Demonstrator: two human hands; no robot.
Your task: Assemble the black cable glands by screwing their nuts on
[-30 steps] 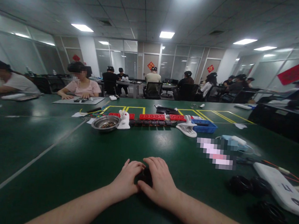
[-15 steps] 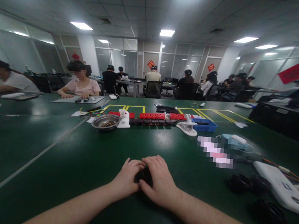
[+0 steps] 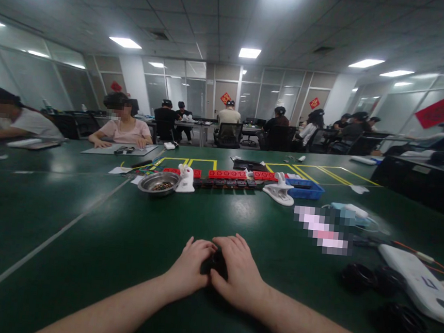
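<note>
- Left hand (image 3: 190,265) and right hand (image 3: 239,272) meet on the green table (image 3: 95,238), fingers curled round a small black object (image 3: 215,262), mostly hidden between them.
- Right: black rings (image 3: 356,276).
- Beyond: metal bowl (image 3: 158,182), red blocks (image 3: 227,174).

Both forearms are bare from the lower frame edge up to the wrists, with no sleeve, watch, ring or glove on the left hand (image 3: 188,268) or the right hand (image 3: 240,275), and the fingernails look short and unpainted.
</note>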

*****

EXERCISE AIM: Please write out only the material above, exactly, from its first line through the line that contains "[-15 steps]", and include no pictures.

RESPONSE AREA:
Demonstrator: two human hands; no robot.
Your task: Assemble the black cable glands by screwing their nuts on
[-30 steps] 
[-15 steps] 

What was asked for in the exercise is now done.